A Tavernola 287 profughi, parla il titolare
«Milioni dallo Stato, però non è facile»

Quarta puntata della nostra inchiesta. «Regole dure, se no diventa una polveriera»

In via Conciliazione, nella struttura di proprietà dei Salesiani, oggi vivono 287 profughi. Tutti uomini, età media molto bassa, per lo più arrivati dall’Africa subsahariana. In passato sono stati anche 340. La prefettura lo chiama “hub”, un centro di prima accoglienza: le persone dovrebbero restarci poco, per poi essere trasferite in appartamenti, o comunque luoghi meno “affollati”. A gestire gli spazi è l’associazione Il Focolare, guidata da un ex sacerdote della Diocesi di Milano, Giovanni Mazzoleni. Lo stesso Mazzoleni è titolare della San Giacomo Srl, che si occupa dei profughi in via Grossi (36 alla casa San Giuseppe, 3 all’istituto Santa Croce), nella casa alloggio di Turate (sono 3) e a Monte Olimpino (villa di proprietà in via Bellinzona, 21 ospiti). Il Focolare e San Giacomo seguono dunque tra 350 e 450 profughi, a seconda dei periodi. Nessuno ne ospita un numero così elevato e, di conseguenza, riceve cifre tanto significative dallo Stato (34 euro a testa al giorno).

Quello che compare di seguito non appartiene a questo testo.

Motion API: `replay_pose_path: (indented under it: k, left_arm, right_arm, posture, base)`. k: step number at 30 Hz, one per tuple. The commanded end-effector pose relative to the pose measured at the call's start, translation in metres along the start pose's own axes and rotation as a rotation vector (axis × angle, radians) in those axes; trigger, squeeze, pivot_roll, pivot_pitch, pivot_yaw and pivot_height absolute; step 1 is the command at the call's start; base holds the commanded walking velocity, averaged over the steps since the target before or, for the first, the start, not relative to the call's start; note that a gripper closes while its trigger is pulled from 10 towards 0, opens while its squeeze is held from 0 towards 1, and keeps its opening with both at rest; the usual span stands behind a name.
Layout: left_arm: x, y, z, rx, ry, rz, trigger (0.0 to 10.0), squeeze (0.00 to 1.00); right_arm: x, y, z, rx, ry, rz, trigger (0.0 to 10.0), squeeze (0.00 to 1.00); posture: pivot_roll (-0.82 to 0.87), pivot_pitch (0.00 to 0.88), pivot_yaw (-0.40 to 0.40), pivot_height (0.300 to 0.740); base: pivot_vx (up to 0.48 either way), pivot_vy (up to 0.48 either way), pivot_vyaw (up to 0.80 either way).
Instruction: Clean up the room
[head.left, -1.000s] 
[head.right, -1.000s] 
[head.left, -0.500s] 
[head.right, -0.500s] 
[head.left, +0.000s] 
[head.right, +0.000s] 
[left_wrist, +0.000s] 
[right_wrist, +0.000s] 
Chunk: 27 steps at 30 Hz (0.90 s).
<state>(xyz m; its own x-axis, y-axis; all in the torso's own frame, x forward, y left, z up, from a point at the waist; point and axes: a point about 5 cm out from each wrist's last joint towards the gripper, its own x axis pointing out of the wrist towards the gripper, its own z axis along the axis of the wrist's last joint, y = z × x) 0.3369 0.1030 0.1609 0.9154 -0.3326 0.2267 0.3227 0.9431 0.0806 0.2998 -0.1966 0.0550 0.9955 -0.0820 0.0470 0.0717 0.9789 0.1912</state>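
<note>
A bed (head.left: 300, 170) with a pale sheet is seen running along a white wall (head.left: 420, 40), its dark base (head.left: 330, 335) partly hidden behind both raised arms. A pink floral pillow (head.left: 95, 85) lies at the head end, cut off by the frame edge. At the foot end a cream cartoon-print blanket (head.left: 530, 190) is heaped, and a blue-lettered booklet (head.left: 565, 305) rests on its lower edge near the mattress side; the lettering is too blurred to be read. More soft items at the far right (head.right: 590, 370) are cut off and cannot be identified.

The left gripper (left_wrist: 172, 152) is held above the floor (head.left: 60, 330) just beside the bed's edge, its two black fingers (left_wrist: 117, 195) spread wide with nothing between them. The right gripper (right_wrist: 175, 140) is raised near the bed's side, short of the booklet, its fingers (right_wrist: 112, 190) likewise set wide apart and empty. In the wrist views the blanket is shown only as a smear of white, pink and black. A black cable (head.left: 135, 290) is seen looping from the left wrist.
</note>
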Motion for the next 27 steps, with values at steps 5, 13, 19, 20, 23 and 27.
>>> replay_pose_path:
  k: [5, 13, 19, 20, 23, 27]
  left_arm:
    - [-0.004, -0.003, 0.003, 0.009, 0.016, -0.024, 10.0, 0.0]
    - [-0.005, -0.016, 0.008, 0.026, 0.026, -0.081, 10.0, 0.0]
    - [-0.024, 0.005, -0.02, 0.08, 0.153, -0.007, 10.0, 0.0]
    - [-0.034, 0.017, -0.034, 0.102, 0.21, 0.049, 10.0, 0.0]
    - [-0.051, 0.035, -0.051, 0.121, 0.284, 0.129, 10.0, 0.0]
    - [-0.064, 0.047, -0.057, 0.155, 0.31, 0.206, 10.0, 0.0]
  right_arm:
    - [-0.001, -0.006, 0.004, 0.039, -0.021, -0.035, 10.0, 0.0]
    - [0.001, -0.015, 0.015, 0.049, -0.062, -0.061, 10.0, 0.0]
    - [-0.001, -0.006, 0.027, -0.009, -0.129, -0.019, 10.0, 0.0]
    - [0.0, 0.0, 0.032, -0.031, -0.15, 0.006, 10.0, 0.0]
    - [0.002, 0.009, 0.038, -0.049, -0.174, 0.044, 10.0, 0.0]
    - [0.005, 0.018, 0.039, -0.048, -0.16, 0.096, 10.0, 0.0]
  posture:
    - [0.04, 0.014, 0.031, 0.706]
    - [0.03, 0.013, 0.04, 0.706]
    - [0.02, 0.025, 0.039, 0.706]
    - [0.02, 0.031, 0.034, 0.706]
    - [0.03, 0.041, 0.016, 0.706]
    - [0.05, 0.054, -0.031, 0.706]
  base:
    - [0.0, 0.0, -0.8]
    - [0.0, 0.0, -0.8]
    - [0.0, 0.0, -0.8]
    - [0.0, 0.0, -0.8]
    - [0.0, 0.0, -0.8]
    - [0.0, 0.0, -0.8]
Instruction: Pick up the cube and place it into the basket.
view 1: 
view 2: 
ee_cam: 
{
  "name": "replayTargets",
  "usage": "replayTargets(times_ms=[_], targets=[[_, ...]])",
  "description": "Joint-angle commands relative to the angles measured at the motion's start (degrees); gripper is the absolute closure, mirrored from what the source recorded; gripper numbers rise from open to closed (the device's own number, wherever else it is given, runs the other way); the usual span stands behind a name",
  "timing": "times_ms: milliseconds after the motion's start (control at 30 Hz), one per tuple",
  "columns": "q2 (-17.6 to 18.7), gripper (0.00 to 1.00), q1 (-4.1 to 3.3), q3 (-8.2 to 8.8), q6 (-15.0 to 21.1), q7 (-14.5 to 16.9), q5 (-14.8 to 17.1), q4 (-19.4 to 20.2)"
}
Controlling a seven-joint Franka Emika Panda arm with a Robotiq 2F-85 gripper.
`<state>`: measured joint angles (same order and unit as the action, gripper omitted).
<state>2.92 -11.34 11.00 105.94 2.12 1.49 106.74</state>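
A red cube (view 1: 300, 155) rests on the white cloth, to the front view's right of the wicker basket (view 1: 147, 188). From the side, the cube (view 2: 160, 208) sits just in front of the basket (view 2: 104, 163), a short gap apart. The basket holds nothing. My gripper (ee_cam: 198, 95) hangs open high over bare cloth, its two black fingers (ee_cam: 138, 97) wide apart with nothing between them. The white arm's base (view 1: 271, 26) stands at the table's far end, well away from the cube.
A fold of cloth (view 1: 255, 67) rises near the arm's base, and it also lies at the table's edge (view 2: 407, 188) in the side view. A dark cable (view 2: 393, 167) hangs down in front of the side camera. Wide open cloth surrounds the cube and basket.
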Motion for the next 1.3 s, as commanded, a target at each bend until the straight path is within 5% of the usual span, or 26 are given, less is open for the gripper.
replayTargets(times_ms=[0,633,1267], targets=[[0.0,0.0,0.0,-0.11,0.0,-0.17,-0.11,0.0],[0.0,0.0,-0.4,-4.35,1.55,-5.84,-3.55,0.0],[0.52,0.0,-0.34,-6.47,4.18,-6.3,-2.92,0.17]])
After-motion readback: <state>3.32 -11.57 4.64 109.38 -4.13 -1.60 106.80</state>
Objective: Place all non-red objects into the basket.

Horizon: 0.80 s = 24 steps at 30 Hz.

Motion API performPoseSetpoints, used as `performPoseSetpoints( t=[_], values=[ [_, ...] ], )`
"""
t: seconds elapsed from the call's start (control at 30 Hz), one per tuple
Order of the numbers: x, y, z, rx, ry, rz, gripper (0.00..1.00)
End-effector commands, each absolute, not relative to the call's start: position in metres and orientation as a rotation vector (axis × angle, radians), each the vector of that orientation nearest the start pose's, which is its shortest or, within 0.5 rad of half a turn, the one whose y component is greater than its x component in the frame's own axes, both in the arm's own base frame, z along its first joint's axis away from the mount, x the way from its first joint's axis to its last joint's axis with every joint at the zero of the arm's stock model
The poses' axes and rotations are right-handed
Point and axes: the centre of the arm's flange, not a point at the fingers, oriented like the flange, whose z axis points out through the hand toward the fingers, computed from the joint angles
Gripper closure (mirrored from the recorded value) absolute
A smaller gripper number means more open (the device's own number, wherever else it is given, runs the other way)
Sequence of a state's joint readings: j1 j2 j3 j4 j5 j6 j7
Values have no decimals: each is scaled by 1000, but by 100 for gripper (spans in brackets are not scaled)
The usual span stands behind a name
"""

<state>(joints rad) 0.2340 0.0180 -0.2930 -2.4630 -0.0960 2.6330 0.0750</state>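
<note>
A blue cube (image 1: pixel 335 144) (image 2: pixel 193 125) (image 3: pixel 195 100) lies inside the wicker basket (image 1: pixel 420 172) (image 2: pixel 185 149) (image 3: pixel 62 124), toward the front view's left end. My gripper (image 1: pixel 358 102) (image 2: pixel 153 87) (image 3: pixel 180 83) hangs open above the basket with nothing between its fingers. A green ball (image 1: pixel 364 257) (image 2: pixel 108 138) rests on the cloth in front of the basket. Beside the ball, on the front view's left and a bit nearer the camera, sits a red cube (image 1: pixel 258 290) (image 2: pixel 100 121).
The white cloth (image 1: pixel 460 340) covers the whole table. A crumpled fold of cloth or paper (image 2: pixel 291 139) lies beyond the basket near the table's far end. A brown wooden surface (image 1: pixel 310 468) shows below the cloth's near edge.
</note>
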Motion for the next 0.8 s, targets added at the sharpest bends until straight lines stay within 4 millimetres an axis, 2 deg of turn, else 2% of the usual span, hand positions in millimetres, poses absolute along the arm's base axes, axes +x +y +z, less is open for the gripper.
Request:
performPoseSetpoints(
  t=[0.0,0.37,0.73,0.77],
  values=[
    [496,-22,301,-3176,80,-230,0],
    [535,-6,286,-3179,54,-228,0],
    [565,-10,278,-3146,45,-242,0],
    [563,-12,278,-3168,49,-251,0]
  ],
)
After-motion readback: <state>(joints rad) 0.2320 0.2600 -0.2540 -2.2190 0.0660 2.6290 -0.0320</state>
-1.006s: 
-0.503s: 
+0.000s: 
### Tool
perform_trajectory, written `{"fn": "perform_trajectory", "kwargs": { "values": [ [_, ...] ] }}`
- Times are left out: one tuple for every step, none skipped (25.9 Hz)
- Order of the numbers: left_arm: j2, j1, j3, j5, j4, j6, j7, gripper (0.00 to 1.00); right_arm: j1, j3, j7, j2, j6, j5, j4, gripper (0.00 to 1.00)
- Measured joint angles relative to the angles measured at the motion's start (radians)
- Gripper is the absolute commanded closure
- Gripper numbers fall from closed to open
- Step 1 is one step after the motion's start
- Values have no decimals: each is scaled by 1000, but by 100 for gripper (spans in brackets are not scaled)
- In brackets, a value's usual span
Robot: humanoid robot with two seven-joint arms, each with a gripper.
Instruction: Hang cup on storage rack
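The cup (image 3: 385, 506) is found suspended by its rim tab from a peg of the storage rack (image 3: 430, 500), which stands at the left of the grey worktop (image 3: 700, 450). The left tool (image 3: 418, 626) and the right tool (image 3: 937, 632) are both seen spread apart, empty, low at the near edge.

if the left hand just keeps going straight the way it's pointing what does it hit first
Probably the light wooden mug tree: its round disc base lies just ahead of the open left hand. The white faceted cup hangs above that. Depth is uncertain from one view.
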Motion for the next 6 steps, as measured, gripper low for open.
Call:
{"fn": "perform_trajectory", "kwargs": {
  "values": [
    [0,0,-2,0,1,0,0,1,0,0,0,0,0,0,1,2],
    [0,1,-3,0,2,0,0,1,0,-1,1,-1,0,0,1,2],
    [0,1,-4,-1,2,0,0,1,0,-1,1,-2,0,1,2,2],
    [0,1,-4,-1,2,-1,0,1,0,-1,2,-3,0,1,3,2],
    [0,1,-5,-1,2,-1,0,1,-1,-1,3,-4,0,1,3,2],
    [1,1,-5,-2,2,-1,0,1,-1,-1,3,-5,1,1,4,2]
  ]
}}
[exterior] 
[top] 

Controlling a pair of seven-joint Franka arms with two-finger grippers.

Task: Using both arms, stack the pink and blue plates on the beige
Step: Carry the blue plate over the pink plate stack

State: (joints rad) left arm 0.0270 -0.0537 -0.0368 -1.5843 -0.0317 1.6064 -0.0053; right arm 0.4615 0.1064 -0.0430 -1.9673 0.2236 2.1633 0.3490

Alcuni profughi - intervistati da La Provincia - hanno criticato la gestione del centro di Tavernola e da più parti è stato fatto notare come sia da preferire un modello di “accoglienza diffusa” rispetto a quello che porta centinaia di persone sotto lo stesso tetto. «Non c’è mai stato alcun problema - rispondono Mazzoleni e il suo braccio destro Maurizio Sala - Abbiamo solo espulso cinque ragazzi nigeriani perché volevano distruggere tutto. Un contesto del genere, se non stabilisci delle regole dure e non le fai rispettare, diventa una polveriera. Con noi il buonismo resta fuori». Mazzoleni non smentisce le voci sui 60mila euro d’affitto annuo pagati ai Salesiani per l’enorme struttura (hanno un contratto fino al 2017): «Ma non posso dire la cifra esatta». Conferma che intorno all’accoglienza ruotano cifre ingenti: «Ho dovuto mettere una fidejussione da 2 milioni. Il nostro gruppo conta 600 dipendenti, tiro fuori milioni ogni anno, abbiamo case di riposo in Val d’Intelvi e comunità, di profughi abbiamo iniziato a occuparci quasi per caso. Comunque i Salesiani vanno ringraziati, senza di loro ci sarebbe stata la tendopoli al Bassone».

Mazzoleni non ha partecipato alla gara d’appalto (ha ottenuto l’affidamento diretto): «Per un po’ volevo starne fuori, ma mi ha chiamato il prefetto e ha detto che c’era bisogno». Quanto all’idea di aprire un centro all’ex Sant’Anna, acquisendo il padiglione G.B. Grassi: «Quell’edificio sarebbe perfetto, ma ci sono le elezioni comunali...». Il titolare sottolinea che «in tre mesi» ha speso «19mila euro solo per l’acqua» e che «aspetta da Roma i soldi relativi agli ultimi cinque mesi».

Sulle critiche degli ospiti taglia corto: «Enfatizzano gli aspetti negativi. Ma la scuola all’interno c’è, abbiamo 5 insegnanti e 15 sezioni in base al livello, ogni ragazzo fa un’ora e mezza tre volte a settimana. Se poi si rifiutano, non possiamo obbligarli. Teniamo i registri. Abbiamo 25 operatori italiani e 20 ospiti con regolare contratto: fanno cucina, pulizie, mediazione culturale e uno insegna. Li vestiamo, li seguiamo dal punto di vista burocratico, in mensa facciamo un turno per gli africani e uno per gli asiatici visto che hanno gusti diversi. Il problema è che spesso vogliono tutto e subito, non accettano di aspettare per le cure, così ci siamo affidati a un dentista e abbiamo un infermiere. Una volta hanno chiamato l’ambulanza per un mal di denti e li abbiamo fatti pagare, avrebbero dovuto chiamarci e non agire in autonomia. Si lamentano perché non hanno nulla da fare? È un centro di prima accoglienza, miracoli non ne facciamo. Ma gli utili verranno reinvestiti in una cooperativa di lavoro per loro». «I controlli ci sono - conclude - Alle 22 chiudiamo e i poliziotti passano spesso. Sono un po’ preoccupati, la struttura è grossa...».